Ekonomik krizle birlikte insanlar psikolojik olarak da çok etkileniyor.
Geçenlerde izlediğim dünyanın en ‘pintileri’ belgeselinde ekonomik kriz sonrası psikolojik olarak hiç para harcayamayan insanların hayatlarını anlatıyordu. Yakın çevremde de pahalılıktan yakınan insanların ‘artık daha dikkat edelim’ sözlerini duyar oldum. Tabiî olarak insanlarda alım gücü düştükçe karamsarlık ve öfkeli olma gibi durumlar çıkmaktadır.
Nimetin kıymetini bilmek çok önemli, ama bunu kıtlık bilincinde yaparsak kişiyi ifrattan tefrit yoluna düşürebilir. Oysa hayat boyunca olmamız gereken ve kişiyi dünya ve ahiret hayatını kazanması için doğru zeminde yürümesi ve sıratı müstakimi telakki kılması gerekmektedir.
Bu çok ince çizgide olan bir durum olarak bizlerin nimetin kıymetini bilerek sahibine şükür bilincinde olmamız gerekmektedir. Şükür nimeti ziyadeleştirir. Rızkı veren yüce Allah’dır (cc).
Bu anlayış ile kendimizi bilinçli bir mü’min olma hasletini kazanabiliriz. Nitekim Peygamber Efendimiz (asm) bir hurma dahi olsa sadâka vermeyi teşvik etmektedir. Bir hadisi şerifte ise kişinin sahip olduğu ihtiyaç fazlası her şeyden hesap sorulacağı söylemektedir.
Bundan birkaç yıl önce kısa bir dönem öğretmenlik yapmıştım. Çocuklar her sabah servis geldiğinde gelip beni çağırıyorlardı. O sabah bahçemizdeki nar ağacımızdan bir nar koparmak istedim. Sonra çocukları bekletmemek için vazgeçtim ve servise doğru yürüdüm.
Okula gittiğimde masamım üzerinde kocaman bir nar gör- müştüm. Sonra öğrencimi“öğretmenin nar seviyorsunuz diye size nar getirdim” demişti. O kadar çok şaşırdım ve bu tevafuk karşısında, hayret ettim.

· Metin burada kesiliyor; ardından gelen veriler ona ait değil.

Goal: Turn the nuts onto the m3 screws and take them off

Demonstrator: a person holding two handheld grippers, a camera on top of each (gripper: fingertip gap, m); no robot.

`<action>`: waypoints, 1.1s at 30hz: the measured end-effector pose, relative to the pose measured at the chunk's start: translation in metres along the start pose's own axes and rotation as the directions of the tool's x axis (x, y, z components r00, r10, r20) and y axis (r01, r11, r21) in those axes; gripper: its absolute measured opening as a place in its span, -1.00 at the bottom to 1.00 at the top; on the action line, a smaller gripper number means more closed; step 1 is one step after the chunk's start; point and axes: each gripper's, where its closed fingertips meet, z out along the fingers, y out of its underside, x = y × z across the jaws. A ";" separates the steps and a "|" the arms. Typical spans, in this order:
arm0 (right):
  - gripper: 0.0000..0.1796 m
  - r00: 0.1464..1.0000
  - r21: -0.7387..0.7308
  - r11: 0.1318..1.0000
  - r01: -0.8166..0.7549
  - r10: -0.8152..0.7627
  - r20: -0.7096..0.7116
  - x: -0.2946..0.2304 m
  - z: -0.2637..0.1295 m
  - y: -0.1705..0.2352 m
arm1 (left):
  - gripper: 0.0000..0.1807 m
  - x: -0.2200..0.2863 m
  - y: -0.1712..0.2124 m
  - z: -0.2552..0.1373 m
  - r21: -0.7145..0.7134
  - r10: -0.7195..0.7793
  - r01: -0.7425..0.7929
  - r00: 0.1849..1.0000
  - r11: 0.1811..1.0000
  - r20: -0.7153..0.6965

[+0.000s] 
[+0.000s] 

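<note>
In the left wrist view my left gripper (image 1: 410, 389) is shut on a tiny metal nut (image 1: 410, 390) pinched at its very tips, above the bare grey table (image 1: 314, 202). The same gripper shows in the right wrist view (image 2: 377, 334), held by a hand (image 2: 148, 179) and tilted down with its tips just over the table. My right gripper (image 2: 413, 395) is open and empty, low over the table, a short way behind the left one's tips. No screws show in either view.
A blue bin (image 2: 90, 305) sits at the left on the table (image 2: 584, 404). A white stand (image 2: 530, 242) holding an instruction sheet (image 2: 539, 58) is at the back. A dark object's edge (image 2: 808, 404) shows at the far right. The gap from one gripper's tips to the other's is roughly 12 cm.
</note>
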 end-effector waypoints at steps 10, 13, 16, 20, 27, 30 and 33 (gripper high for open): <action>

Biz yeter ki sonsuz Rahmet sahibi rızıklandıran Rezzak’a şükür halinde olalım ve bolluk bereket bilincinde kalalım.
Dünya ve ülkemizin geçtiği bu dar boğazdan Allah’a sığınarak bol bol istiğfar ederek (Dedim ki: Rabbinizden bağışlanmayı dileyin. O, çok bağışlayıcıdır. Nuh/10) Kur’an ve Cevşen okuyarak ve tabi Risale-i Nurları okuyarak istimdat almalıyız.